Henry, et al., report that the cardiac toxicity of propoxyphene may derive from membrane stabilization, the depression of excitability in nerve and heart tissue.[26] Whitcomb et al. similarly found that propoxyphene acts as a potent sodium channel blocker, which depresses the action potential of myocytes.[27] There is a significant relationship between the dose of propoxyphene and prolongation of the QRS complex, representing an increase in the time required for the ventricles to depolarize. This relationship is not seen with other opioids.[28] The prolongation of the QRS complex associated with sodium channel blockade can be a precursor to ventricular arrhythmia, which is often fatal.

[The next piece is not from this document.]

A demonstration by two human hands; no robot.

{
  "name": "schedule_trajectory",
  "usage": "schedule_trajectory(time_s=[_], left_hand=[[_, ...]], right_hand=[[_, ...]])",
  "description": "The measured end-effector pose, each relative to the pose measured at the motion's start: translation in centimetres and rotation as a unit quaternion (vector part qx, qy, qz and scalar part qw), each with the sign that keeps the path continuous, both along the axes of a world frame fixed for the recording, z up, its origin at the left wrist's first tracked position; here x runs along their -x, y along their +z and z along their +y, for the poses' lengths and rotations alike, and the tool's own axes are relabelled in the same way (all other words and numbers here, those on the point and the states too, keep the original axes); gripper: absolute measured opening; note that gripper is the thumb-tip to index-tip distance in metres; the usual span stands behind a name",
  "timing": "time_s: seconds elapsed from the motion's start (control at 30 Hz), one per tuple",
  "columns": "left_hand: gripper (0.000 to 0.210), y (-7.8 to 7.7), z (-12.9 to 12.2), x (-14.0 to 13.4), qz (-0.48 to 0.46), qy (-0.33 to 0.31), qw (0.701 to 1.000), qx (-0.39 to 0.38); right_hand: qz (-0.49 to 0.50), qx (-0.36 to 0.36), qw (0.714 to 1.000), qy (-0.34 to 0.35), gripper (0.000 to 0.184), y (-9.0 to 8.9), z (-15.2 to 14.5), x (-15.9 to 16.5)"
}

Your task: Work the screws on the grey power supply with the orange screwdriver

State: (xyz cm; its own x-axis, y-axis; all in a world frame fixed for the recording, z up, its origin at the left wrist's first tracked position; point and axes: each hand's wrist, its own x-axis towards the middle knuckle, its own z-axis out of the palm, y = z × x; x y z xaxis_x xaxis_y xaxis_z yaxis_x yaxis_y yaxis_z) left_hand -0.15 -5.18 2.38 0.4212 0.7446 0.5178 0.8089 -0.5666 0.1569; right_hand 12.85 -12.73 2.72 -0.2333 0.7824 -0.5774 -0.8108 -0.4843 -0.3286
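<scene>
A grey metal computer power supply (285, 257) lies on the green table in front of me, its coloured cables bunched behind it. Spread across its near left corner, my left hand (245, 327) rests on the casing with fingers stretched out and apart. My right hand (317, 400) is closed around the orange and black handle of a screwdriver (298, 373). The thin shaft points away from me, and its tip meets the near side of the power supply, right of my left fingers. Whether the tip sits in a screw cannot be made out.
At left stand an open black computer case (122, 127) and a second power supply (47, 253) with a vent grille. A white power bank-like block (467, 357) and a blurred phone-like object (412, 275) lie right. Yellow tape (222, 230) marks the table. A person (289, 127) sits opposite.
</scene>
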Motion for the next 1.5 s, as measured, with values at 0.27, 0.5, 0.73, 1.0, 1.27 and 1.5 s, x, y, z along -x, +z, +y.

The margin of safety of propoxyphene, the ratio between the dose that contains 99% of the effectiveness of the drug and that which kills 1% of those who use it,[34] is extremely low, especially given its relative inefficacy as an analgesic. The dose of propoxyphene necessary for cardiac toxicity to occur overlaps significantly with the increased dose which a user, dissatisfied with the analgesic effects and still in pain, may ingest. The margin of safety is even worse when other drugs are involved, especially alcohol. The recommended dose for both chronic and acute pain is one pill every four hours, or six pills per day. Young, et al., found that death can occur with 20 pills while Whittington found that as few as 6-15 pills can cause death.[35],[36] The lower number reflects the ability of alcohol to potentiate the toxicity of propoxyphene. Similarly, Obafunwa, et al., found that as little as 0.168% blood alcohol content (BAC) can potentiate lethality within the propoxyphene limit of toxicity of 0.75 ?g/g.[37] A study analyzing over 1000 fatal intoxications (both intentional and accidental) due to alcohol, a single drug, or both, found that the median post-mortem blood alcohol concentrations -sufficient to cause death - were much lower when propoxyphene was found in combination with alcohol (3.3 parts per thousand BAC without propoxyphene, 1.7 parts per thousand with propoxyphene).[38] Thus, propoxyphene is particularly dangerous when combined with alcohol.

A Swedish study further highlights the dangers and prevalence of propoxyphene and alcohol consumption. Jonasson, et al., identified 766 propoxyphene-related suicides in Sweden from 1992-1996 and an additional 1,016 non-suicide deaths. Alcohol was present in 425 of those non-suicides and of those, 220 were classified as having been caused directly by propoxyphene. Among the fatally intoxicated, the mean blood propoxyphene concentration was only 2 ?g/g – less than three times the blood level typically found after the recommended, therapeutic dose. Further, the authors concluded that the majority of those who died from an accidental poisoning were not part of the “drug addict population.”[39] The same team of authors concluded in a separate study that suicides were generally over-reported in propoxyphene-related deaths and that accidents were under-reported.[40] The authors concluded that “probably more than 40 individuals die from accidental poisonings due to a combination of propoxyphene and alcohol each year” in Sweden alone[41] – and since accidents are under-reported, this may not even reflect the true dangers of accidental poisoning from propoxyphene.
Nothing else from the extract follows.